All eyes were on Federal Reserve Chair Janet Yellen this morning during her speech to the Economic Club of New York to see if she would give any insight on when the Fed would raise interest rates. Per Reuters:
From the article by Jonathan Spicer and Jennifer Ablan:
Federal Reserve Chair Janet Yellen said on Tuesday the U.S. central bank should proceed "cautiously" as it looks to raise interest rates again, because inflation has not yet proven durable against the backdrop of looming global risks to the U.S economy.
In her first comments since the Fed decided to hold rates steady two weeks ago, Yellen again sounded cautious tones about threats to the recovery of the world's biggest economy, appearing to push back on more hawkish recent comments from a handful of her colleagues.

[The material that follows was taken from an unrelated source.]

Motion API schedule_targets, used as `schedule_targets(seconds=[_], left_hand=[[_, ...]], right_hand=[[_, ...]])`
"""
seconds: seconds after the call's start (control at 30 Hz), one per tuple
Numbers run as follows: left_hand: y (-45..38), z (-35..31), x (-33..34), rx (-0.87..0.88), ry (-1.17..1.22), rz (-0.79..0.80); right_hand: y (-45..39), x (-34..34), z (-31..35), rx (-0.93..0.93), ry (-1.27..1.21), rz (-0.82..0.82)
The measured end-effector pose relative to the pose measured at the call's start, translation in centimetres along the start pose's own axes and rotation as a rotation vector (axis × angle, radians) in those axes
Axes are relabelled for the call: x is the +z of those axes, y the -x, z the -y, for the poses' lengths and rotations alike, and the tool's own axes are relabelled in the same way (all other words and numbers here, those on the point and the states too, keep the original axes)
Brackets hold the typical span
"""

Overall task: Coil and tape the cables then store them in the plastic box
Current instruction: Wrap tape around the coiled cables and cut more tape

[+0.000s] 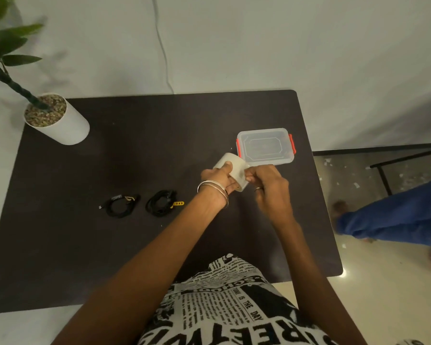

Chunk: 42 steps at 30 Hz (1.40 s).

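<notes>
Dark table (135,158) against white wall (259,46), glossy floor (383,282).

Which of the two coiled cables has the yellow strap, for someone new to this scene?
On the dark table, left of the left hand, lie two black coils. Take the right coil, nearer the wrist. Unlike the left coil, a yellow strap sticks out of it.

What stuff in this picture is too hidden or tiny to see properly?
Head view only:
- Tape roll: its loose end is hidden by the right hand; the left hand covers part of it.
- Box: contents unclear through the lid.
- Two cables: plugs too small to tell.
- Plant: cut off by the left edge.
</notes>
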State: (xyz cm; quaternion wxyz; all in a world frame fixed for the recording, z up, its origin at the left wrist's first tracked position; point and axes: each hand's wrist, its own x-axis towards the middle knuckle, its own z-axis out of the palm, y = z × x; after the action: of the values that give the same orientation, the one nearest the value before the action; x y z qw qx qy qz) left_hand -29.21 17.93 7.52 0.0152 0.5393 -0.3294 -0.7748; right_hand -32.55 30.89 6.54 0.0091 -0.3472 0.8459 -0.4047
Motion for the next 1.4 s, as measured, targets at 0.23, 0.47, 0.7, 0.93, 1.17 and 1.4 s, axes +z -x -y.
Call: schedule_targets(seconds=[0.23, 0.47, 0.7, 0.93, 1.17, 1.4], left_hand=[[-0.8, -0.5, -0.9, -0.055, 0.045, -0.110], [-0.1, 0.3, -1.3, -0.137, -0.105, 0.027], [-0.8, 0.9, -3.2, 0.480, -1.421, -0.202], [-0.7, 1.6, -2.6, 0.671, -1.241, 0.341], [-1.7, 3.6, -2.1, 0.595, -1.024, 0.102], [-1.9, 4.5, -2.7, 0.627, -0.946, 0.053]], right_hand=[[0.2, -0.8, -0.8, -0.018, -0.069, 0.160], [-1.9, -2.5, -0.9, 0.300, -0.397, 0.267], [-3.8, -2.2, -1.6, 0.370, -0.244, 0.602], [-5.6, -2.1, -1.0, 0.176, -0.043, 0.667], [-5.5, -0.6, -0.6, 0.034, 0.044, 0.613], [-4.8, -0.1, -0.5, 0.135, -0.046, 0.533]])
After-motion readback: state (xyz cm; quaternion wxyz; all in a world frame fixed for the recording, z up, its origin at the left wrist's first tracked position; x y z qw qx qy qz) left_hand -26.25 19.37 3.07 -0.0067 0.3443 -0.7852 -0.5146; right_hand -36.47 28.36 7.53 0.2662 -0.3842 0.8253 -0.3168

"Developments abroad imply that meeting our objectives for employment and inflation will likely require a somewhat lower path for the federal funds rate than was anticipated in December," when the Fed raised rates for the first time in a decade, Yellen said at the Economic Club of New York.
While this is the first time Yellen went on the record, an article in Bloomberg by Jana Randow and Steve Matthews stated that two Federal Reserve officials recently said interest-rate increases may be warranted as soon as the central bank’s meeting next month.
The last Federal Open Market Committee meeting, which sets the benchmark interest rate for bank lending, announced that it would not be raising that rate in the short term.
According to Fannie Mae’s March 2016 Economic and Housing Outlook, economists at the government-sponsored enterprise expect the FOMC to raise rates in June and December, despite “flat” economic growth in 2016.